=== Work order ===
Leave out the pictures and restate the rest of the data exactly.

=== Provided material ===
........

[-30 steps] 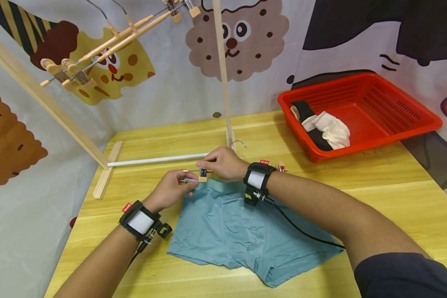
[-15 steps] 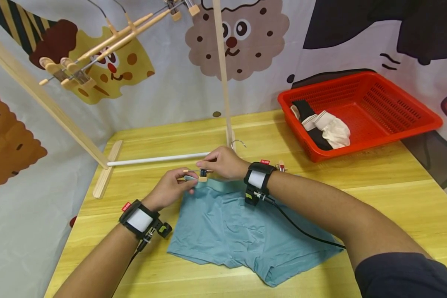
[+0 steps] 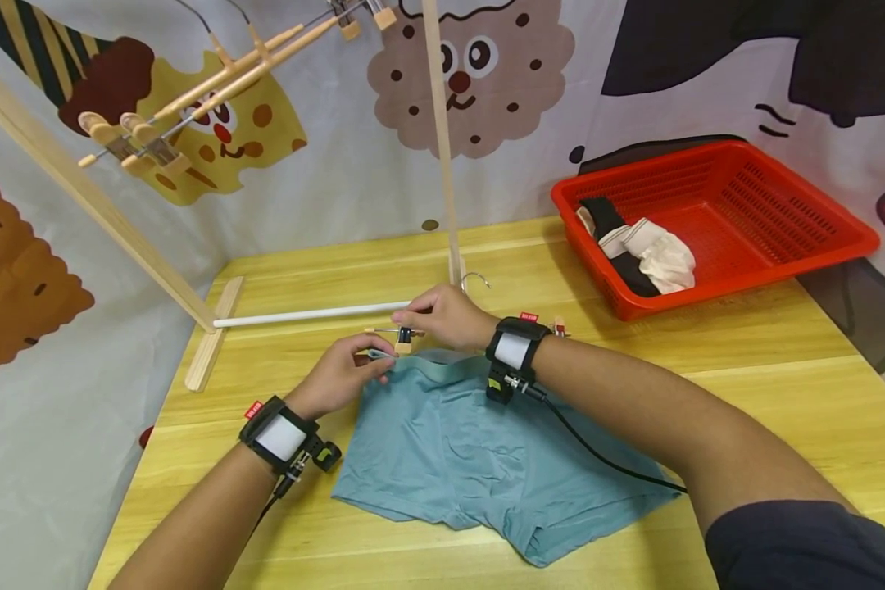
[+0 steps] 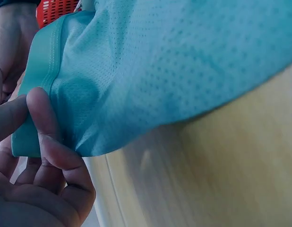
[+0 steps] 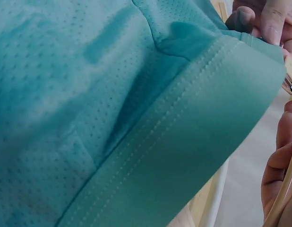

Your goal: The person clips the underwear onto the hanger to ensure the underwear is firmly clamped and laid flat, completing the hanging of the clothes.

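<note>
Centrally, we see the teal boxer shorts (image 3: 479, 459) lying flat on the yellow table (image 3: 745, 360), waistband away from us and running left to right. Our left hand (image 3: 342, 377) pinches the waistband's left corner (image 4: 35, 137) between thumb and fingers. Just beyond it, our right hand (image 3: 450, 318) grips the clip hanger (image 3: 401, 338), its long axis parallel to the waistband, the clip nearly touching that corner.

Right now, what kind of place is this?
Probably a laundry-hanging corner set up on a wooden table: a wooden drying rack with clip hangers, a red basket of clothes, and teal shorts being clipped.
</note>
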`<state>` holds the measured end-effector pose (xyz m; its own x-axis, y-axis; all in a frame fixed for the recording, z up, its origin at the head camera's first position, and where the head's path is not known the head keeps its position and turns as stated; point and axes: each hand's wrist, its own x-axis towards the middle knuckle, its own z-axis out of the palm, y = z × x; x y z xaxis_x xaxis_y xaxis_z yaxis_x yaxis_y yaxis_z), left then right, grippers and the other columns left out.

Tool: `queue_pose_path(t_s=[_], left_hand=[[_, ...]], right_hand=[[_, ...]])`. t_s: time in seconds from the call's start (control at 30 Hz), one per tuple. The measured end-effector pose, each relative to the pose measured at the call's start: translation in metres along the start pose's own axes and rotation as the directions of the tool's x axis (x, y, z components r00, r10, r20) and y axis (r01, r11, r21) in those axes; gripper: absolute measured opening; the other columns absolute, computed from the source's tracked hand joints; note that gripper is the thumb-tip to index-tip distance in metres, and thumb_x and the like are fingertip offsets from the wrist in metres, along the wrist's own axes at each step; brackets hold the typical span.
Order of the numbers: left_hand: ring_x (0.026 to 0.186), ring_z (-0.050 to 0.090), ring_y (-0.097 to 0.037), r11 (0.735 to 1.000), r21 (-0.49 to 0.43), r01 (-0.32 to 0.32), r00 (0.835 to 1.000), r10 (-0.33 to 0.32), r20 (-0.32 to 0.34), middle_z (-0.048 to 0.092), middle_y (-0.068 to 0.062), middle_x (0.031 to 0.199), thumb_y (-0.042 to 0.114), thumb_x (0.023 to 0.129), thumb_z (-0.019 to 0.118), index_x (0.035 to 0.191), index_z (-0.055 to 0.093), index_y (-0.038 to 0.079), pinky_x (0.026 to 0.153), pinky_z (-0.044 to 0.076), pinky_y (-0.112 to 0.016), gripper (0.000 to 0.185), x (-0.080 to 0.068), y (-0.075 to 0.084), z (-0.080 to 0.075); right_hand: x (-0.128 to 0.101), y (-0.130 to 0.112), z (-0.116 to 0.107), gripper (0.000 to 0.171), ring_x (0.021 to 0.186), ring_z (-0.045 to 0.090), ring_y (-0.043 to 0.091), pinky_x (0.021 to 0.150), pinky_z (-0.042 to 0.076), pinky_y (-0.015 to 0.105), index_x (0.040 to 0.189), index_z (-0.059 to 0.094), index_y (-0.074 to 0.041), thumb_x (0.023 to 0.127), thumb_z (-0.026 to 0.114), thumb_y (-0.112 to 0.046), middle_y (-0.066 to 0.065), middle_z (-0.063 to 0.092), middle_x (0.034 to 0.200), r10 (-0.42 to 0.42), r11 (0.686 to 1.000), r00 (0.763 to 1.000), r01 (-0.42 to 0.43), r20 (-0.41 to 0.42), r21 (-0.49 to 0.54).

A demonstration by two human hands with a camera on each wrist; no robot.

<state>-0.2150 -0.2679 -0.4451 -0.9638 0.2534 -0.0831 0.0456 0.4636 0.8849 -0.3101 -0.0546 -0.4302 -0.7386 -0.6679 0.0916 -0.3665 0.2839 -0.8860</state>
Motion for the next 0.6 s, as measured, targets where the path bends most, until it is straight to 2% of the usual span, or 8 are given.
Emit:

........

=== Expected output ===
[-30 steps] 
[-15 steps] 
[+0 steps] 
[+0 steps] 
[+0 steps] 

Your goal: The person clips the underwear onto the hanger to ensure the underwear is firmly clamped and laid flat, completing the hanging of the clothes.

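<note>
Centrally, we see the teal boxer shorts (image 3: 479, 459) lying flat on the yellow table (image 3: 745, 360), waistband away from us and running left to right. Our left hand (image 3: 342, 377) pinches the waistband's left corner (image 4: 35, 137) between thumb and fingers. Just beyond it, our right hand (image 3: 450, 318) grips the clip hanger (image 3: 401, 338), its long axis parallel to the waistband, the clip nearly touching that corner.

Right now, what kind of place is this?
Probably a laundry-hanging corner set up on a wooden table: a wooden drying rack with clip hangers, a red basket of clothes, and teal shorts being clipped.
</note>
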`<state>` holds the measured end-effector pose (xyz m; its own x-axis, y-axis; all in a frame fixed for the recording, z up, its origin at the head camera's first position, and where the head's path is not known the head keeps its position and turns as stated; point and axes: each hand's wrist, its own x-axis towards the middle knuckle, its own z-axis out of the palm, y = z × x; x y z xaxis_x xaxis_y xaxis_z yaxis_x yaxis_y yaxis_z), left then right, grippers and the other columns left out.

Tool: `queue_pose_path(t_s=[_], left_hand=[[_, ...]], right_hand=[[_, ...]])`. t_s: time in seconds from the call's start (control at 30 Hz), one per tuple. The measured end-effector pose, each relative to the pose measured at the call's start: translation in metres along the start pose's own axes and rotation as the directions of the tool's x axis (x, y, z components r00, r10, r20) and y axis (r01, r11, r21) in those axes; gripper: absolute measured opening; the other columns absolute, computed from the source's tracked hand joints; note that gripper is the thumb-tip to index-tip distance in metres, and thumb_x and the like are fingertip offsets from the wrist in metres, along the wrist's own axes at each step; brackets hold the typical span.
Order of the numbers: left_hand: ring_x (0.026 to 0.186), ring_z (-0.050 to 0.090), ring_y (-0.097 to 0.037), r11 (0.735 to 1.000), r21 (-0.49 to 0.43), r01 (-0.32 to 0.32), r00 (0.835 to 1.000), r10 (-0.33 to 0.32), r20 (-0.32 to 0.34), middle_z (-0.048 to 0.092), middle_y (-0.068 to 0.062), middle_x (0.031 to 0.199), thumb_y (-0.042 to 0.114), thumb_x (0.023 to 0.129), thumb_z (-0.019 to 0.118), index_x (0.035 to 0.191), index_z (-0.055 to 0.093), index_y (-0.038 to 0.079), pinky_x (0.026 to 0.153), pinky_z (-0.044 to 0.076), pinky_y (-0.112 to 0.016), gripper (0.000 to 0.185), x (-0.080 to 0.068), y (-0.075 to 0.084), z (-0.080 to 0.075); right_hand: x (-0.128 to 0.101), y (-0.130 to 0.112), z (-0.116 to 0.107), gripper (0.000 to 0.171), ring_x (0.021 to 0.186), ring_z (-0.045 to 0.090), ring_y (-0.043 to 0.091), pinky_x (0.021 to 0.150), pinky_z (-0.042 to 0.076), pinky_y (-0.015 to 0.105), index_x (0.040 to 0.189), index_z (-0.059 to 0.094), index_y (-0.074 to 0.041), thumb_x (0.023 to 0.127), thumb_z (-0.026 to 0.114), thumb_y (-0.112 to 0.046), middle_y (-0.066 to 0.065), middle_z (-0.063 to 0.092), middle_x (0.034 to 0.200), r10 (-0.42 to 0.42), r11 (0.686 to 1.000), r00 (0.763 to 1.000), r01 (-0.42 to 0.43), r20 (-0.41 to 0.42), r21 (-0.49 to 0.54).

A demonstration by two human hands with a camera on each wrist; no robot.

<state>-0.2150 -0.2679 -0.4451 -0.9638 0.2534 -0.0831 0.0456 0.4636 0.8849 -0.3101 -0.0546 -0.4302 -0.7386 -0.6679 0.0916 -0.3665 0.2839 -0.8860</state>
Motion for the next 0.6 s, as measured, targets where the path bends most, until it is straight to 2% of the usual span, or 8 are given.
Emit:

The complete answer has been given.